• AIM OF THE EXERCISE
The lines of the records that include "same" should all be copied.

• DATA UNDER STUDY
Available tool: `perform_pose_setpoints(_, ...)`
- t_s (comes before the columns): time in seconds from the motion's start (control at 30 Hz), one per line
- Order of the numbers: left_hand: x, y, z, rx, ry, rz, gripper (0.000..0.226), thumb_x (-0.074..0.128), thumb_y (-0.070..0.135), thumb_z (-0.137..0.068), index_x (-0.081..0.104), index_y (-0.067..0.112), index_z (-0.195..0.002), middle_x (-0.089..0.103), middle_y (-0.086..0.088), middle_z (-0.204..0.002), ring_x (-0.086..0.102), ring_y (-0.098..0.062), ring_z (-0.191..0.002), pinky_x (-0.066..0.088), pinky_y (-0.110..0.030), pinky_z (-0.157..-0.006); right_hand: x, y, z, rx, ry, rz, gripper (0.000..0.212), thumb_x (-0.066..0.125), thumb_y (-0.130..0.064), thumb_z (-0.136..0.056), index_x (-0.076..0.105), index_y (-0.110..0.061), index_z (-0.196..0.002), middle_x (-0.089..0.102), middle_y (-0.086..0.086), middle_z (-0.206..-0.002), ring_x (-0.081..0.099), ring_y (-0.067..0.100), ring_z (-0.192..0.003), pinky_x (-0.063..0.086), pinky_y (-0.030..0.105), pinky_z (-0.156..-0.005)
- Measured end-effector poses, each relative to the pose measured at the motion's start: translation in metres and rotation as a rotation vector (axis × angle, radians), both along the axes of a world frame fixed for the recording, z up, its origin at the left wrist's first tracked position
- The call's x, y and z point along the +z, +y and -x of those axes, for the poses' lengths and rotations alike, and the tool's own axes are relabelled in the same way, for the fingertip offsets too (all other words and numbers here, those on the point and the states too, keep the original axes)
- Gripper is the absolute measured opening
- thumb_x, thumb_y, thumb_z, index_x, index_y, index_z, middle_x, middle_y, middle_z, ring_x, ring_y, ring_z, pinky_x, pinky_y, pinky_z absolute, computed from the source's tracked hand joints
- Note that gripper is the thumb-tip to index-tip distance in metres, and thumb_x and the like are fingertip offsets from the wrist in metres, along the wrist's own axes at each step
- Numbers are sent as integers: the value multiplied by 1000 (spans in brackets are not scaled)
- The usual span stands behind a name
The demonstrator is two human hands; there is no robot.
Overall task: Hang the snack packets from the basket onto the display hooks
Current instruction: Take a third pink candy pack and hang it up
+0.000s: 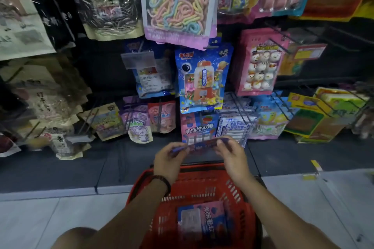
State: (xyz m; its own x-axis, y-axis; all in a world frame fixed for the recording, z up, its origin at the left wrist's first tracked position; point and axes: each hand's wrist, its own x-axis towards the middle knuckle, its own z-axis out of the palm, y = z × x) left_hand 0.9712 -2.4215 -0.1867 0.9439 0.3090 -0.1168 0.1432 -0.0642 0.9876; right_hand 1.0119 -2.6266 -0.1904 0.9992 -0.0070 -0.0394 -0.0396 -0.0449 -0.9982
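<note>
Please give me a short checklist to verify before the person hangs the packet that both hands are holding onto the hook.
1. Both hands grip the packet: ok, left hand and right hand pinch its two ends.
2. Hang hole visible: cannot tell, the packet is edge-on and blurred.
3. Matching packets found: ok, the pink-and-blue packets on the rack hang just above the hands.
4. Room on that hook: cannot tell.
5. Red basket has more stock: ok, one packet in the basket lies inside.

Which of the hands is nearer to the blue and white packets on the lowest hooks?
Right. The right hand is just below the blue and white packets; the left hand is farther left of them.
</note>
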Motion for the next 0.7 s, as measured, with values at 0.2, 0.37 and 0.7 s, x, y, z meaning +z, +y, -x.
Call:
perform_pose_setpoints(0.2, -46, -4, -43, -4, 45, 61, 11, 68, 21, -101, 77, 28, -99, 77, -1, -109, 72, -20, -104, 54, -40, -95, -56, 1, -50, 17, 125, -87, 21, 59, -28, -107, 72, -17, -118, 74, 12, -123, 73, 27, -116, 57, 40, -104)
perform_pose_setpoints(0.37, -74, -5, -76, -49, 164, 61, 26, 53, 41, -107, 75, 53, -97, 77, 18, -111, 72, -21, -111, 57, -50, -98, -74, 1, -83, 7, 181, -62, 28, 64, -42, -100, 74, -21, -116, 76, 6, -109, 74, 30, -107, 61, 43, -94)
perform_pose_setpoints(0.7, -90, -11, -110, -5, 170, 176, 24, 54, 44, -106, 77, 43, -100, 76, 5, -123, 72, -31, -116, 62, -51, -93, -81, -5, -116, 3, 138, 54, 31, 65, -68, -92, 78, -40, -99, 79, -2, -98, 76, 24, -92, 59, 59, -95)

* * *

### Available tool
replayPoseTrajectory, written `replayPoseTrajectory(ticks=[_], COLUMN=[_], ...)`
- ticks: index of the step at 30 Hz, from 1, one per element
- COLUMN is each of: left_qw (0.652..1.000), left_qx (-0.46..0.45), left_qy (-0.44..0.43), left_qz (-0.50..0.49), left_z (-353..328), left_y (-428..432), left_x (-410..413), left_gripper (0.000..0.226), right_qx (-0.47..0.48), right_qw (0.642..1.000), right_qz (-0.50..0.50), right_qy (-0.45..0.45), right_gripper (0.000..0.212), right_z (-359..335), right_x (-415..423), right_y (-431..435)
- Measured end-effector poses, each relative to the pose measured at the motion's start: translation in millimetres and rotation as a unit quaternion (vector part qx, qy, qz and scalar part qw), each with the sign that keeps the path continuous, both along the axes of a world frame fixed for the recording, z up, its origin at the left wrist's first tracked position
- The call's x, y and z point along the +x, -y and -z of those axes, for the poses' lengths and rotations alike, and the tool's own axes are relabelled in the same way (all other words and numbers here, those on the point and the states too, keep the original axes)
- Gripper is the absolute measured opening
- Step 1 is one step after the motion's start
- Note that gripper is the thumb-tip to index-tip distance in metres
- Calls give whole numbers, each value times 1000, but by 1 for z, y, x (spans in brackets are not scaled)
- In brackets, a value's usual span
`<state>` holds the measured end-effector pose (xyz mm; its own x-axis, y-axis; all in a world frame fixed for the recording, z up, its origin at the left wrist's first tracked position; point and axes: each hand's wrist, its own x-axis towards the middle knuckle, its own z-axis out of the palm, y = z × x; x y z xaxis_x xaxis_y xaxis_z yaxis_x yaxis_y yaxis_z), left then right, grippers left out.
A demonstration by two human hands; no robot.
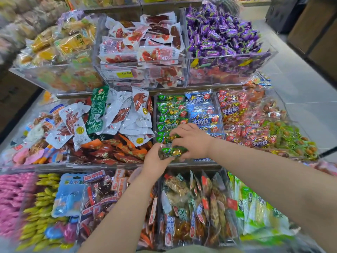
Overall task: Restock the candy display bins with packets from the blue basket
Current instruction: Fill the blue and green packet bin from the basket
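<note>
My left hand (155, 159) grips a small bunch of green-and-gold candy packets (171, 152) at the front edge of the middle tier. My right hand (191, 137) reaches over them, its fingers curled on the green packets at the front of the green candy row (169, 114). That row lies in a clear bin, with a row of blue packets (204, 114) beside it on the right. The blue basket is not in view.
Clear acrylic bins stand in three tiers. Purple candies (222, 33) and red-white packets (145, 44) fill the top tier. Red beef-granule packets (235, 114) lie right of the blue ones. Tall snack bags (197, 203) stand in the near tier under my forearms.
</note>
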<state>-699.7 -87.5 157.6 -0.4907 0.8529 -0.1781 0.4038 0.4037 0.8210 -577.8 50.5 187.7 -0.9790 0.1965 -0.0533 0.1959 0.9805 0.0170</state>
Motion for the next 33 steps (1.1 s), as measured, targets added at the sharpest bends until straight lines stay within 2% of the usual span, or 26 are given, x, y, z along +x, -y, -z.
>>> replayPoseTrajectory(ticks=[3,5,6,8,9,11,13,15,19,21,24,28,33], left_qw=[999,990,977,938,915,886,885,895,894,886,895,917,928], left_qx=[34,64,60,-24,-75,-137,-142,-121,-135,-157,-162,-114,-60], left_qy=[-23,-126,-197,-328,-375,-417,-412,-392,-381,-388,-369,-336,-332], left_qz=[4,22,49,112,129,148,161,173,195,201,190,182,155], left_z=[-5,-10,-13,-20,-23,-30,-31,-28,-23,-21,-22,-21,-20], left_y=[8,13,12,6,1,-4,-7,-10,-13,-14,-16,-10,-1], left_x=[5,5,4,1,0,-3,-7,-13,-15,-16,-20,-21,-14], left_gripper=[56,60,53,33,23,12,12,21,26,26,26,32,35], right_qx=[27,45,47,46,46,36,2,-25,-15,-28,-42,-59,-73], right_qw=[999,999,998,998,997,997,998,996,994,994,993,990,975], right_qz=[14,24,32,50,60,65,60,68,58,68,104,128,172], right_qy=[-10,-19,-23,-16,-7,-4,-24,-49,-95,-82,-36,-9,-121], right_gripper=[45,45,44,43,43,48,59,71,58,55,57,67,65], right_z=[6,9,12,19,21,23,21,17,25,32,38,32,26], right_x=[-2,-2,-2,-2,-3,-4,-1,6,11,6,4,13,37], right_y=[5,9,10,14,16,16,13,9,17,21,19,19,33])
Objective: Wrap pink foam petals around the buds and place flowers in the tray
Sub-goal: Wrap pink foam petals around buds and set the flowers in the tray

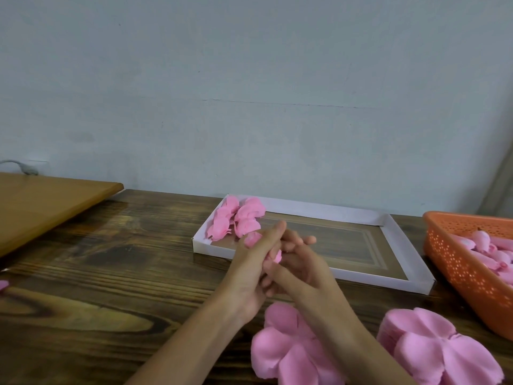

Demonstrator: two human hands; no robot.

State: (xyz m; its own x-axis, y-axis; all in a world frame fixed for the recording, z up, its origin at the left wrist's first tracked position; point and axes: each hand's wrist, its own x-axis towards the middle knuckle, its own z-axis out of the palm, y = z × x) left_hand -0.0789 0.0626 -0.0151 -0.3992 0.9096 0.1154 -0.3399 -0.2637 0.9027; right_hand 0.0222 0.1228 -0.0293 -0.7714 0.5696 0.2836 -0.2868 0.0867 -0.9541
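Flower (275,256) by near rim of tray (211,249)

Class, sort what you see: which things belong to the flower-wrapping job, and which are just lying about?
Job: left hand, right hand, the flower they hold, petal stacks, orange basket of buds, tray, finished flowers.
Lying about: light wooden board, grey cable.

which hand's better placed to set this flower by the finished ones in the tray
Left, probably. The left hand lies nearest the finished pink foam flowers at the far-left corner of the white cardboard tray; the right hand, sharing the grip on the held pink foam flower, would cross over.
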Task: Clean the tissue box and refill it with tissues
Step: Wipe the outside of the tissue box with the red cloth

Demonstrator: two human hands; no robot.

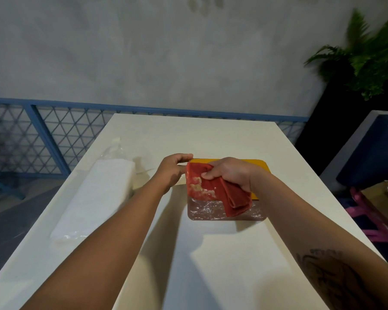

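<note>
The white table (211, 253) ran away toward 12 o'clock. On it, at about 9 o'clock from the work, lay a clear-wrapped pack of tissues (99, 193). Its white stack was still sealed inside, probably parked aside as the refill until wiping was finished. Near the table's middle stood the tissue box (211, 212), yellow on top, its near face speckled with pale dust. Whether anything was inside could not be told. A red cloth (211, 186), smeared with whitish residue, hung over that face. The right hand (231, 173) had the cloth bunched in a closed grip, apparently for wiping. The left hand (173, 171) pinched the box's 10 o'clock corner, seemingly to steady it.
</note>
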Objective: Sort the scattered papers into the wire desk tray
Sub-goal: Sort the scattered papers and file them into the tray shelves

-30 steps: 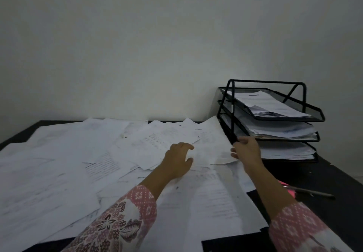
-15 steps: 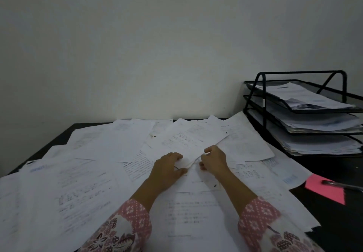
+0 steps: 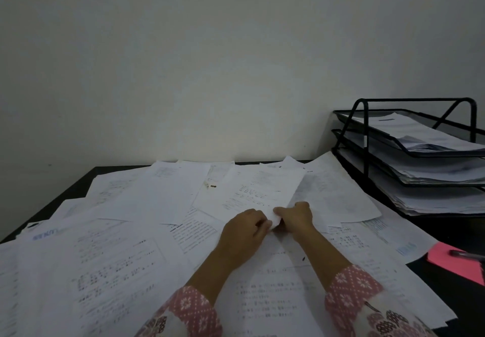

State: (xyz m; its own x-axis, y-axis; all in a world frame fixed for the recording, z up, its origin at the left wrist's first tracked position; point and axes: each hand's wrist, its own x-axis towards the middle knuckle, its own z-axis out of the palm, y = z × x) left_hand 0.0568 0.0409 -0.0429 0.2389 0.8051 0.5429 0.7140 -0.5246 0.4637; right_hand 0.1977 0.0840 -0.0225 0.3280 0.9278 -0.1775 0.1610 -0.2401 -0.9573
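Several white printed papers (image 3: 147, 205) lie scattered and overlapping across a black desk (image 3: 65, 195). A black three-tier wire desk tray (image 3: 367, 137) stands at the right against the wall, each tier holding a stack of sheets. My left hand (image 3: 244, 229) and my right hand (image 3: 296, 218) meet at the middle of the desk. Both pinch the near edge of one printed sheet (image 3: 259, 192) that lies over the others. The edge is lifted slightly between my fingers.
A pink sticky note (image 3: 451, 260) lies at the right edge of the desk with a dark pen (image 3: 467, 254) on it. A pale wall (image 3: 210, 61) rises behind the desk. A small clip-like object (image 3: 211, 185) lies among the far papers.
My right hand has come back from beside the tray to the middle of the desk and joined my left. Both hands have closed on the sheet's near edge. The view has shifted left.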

• FINISHED TASK
- The call's x, y and z point along the +z, +y and -x of those axes, for the poses' lengths and rotations alike, and the tool's own axes are relabelled in the same way, for the fingertip offsets too (all other words and numbers here, those on the point and the states too, keep the original axes)
- The call's x, y and z point along the +x, -y and -z of those axes, for the poses' lengths and rotations alike, and the tool's own axes are relabelled in the same way (all other words and numbers here, those on the point and the states too, keep the original axes)

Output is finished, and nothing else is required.